Work to be completed: Every word of the listing should be reproduced without alteration.

------ Data below

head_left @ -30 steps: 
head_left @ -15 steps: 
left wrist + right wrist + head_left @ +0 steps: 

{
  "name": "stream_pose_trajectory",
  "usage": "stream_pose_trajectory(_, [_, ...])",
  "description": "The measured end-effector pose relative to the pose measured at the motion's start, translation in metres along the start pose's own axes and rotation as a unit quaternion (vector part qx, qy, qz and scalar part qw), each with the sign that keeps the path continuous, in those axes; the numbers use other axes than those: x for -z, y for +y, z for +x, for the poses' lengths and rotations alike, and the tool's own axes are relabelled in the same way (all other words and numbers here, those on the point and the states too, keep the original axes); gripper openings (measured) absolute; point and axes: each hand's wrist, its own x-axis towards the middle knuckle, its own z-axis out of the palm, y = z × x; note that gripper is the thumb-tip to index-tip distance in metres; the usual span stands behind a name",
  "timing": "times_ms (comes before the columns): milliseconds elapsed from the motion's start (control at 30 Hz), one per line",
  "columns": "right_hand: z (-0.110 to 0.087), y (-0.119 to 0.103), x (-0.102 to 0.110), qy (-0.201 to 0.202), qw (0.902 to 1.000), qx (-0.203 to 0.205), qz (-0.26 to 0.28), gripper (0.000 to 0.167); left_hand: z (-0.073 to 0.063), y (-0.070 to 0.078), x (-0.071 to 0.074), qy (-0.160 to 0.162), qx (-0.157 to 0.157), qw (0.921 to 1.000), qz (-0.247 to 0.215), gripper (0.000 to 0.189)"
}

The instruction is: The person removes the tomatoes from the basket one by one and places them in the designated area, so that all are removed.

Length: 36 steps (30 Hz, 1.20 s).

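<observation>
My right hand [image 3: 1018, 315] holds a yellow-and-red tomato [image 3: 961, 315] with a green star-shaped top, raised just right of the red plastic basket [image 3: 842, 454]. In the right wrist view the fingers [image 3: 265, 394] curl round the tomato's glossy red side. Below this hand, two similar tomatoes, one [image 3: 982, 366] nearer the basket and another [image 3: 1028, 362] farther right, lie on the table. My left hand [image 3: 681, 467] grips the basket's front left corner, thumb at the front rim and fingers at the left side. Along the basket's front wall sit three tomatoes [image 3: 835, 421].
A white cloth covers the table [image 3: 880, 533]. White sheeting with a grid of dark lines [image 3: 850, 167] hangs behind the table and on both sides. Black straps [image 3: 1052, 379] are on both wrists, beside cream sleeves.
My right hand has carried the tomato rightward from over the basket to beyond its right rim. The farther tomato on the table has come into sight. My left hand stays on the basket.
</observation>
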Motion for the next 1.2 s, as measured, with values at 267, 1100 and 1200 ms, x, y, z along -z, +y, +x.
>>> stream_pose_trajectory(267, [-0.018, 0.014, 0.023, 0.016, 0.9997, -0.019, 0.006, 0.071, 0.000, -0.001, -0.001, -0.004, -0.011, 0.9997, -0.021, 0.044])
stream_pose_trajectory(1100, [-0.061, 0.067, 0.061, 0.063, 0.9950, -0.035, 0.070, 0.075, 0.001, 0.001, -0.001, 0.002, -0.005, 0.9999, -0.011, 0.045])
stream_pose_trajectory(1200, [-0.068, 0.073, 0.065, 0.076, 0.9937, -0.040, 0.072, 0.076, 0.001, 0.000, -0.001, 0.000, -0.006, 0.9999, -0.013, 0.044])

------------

The completed task:
head_left @ -30 steps: 
head_left @ -15 steps: 
left wrist + right wrist + head_left @ +0 steps: 

{
  "name": "stream_pose_trajectory",
  "usage": "stream_pose_trajectory(_, [_, ...])",
  "description": "The measured end-effector pose relative to the pose measured at the motion's start, translation in metres along the start pose's own axes and rotation as a unit quaternion (vector part qx, qy, qz and scalar part qw), each with the sign that keeps the path continuous, in those axes; the numbers use other axes than those: x for -z, y for +y, z for +x, for the poses' lengths and rotations alike, and the tool's own axes are relabelled in the same way (all other words and numbers here, those on the point and the states too, keep the original axes); gripper openings (measured) absolute; point and axes: each hand's wrist, its own x-axis towards the middle knuckle, its own z-axis out of the palm, y = z × x; note that gripper is the thumb-tip to index-tip distance in metres; the usual span stands behind a name",
  "timing": "times_ms (comes before the columns): milliseconds elapsed from the motion's start (control at 30 Hz), one per line",
  "columns": "right_hand: z (-0.110 to 0.087), y (-0.119 to 0.103), x (-0.102 to 0.110), qy (-0.201 to 0.202), qw (0.902 to 1.000), qx (-0.203 to 0.205), qz (-0.26 to 0.28), gripper (0.000 to 0.167); left_hand: z (-0.073 to 0.063), y (-0.070 to 0.078), x (-0.071 to 0.074), qy (-0.160 to 0.162), qx (-0.157 to 0.157), qw (0.921 to 1.000), qz (-0.247 to 0.215), gripper (0.000 to 0.189)"
}

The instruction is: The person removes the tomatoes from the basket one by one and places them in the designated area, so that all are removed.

Length: 36 steps (30 Hz, 1.20 s).

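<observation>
My right hand [image 3: 1018, 315] holds a yellow-and-red tomato [image 3: 961, 315] with a green star-shaped top, raised just right of the red plastic basket [image 3: 842, 454]. In the right wrist view the fingers [image 3: 265, 394] curl round the tomato's glossy red side. Below this hand, two similar tomatoes, one [image 3: 982, 366] nearer the basket and another [image 3: 1028, 362] farther right, lie on the table. My left hand [image 3: 681, 467] grips the basket's front left corner, thumb at the front rim and fingers at the left side. Along the basket's front wall sit three tomatoes [image 3: 835, 421].
A white cloth covers the table [image 3: 880, 533]. White sheeting with a grid of dark lines [image 3: 850, 167] hangs behind the table and on both sides. Black straps [image 3: 1052, 379] are on both wrists, beside cream sleeves.
My right hand has carried the tomato rightward from over the basket to beyond its right rim. The farther tomato on the table has come into sight. My left hand stays on the basket.
</observation>
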Motion for the next 1.2 s, as measured, with values at 267, 1100 and 1200 ms, x, y, z along -z, +y, +x.
>>> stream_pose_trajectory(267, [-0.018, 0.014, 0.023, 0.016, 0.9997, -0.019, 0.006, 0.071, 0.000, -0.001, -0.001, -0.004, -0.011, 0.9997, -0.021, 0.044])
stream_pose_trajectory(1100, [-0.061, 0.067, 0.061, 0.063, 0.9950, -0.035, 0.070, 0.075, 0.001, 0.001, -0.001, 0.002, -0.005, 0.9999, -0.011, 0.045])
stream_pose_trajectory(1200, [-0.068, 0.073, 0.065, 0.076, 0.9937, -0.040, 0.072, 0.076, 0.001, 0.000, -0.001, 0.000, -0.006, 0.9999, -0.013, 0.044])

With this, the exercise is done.